▸ **Exercise goal**
First find the line with "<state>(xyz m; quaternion" in the entries below, then set down exactly every line through the line with "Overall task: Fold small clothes", that line included.

▸ **Records shown**

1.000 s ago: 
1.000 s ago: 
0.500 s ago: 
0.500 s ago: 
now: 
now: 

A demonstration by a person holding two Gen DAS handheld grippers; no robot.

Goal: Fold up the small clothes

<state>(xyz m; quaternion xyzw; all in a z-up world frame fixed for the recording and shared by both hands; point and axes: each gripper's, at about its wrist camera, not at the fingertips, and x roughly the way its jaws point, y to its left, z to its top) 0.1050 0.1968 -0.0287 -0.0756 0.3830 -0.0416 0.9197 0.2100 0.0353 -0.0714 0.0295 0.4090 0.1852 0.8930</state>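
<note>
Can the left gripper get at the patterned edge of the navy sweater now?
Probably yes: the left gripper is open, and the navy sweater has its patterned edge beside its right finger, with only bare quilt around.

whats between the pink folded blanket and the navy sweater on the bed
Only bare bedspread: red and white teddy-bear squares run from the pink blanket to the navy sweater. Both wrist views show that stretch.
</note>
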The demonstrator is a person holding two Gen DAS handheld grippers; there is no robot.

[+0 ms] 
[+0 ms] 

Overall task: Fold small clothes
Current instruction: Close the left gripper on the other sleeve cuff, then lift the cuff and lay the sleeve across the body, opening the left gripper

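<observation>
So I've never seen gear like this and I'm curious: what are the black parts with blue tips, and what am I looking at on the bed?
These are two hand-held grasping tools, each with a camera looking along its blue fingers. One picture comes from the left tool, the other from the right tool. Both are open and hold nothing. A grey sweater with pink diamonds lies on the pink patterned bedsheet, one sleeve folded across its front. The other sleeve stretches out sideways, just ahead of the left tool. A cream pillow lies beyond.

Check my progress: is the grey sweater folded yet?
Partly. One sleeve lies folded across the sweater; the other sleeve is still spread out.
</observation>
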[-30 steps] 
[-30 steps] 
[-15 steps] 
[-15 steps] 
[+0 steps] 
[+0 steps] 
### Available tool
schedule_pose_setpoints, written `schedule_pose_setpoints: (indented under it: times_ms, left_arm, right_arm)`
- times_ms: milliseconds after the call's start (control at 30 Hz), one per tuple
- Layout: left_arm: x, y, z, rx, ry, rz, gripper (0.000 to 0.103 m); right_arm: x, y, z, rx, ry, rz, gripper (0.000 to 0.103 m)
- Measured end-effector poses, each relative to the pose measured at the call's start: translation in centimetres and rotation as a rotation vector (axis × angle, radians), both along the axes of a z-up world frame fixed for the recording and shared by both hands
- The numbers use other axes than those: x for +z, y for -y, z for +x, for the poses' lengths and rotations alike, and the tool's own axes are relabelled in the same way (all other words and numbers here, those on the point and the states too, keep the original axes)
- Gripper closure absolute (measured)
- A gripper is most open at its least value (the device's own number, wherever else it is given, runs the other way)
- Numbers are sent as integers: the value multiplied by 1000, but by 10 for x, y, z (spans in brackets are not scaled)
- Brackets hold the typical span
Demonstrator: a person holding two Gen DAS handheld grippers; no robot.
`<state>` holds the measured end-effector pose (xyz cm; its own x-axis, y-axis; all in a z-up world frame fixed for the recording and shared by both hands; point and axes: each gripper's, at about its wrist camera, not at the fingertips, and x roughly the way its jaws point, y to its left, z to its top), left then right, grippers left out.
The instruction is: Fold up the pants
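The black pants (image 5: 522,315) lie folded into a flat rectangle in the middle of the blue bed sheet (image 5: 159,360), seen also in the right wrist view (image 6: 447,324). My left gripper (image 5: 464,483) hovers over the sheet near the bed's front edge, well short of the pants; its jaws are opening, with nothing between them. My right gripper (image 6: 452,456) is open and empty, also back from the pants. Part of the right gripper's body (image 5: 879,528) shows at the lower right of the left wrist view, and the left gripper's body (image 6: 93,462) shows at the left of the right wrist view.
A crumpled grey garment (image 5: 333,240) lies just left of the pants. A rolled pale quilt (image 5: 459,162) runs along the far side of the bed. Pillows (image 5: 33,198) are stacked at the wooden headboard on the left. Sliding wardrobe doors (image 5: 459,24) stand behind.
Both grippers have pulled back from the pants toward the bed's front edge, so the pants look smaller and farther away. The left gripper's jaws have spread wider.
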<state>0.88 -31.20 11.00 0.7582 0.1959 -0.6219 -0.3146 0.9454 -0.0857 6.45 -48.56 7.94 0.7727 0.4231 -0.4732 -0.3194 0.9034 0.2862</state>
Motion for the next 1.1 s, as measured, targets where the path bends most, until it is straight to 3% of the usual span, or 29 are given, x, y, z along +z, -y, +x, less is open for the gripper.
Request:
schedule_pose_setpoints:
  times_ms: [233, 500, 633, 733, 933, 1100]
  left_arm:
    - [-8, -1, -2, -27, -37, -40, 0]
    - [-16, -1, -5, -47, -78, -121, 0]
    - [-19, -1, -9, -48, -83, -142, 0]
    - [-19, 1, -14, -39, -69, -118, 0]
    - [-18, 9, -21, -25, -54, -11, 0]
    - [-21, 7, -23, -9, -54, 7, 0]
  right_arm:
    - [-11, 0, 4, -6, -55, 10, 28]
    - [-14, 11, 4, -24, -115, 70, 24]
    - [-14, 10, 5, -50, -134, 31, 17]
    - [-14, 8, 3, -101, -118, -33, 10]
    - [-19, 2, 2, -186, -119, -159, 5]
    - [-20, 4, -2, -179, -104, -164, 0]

▸ **Task solution**
<state>(xyz m; quaternion xyzw; all in a z-up world frame fixed for the recording and shared by both hands; point and axes: each gripper's, at about its wrist camera, not at the fingertips, and x roughly the way its jaws point, y to its left, z to its top) 0.1050 0.1968 -0.0287 -0.0756 0.3830 -0.0416 0.9197 0.2100 0.0353 -0.0714 0.0295 0.4090 0.1852 0.8930</state>
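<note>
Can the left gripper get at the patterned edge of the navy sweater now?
Probably yes: the left gripper is open, and the navy sweater has its patterned edge beside its right finger, with only bare quilt around.

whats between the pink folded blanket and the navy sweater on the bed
Only bare bedspread: red and white teddy-bear squares run from the pink blanket to the navy sweater. Both wrist views show that stretch.
</note>
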The demonstrator is a person holding two Gen DAS handheld grippers; there is no robot.

[+0 ms] 
[+0 ms] 

Overall task: Fold small clothes

There is nothing further to add to the answer.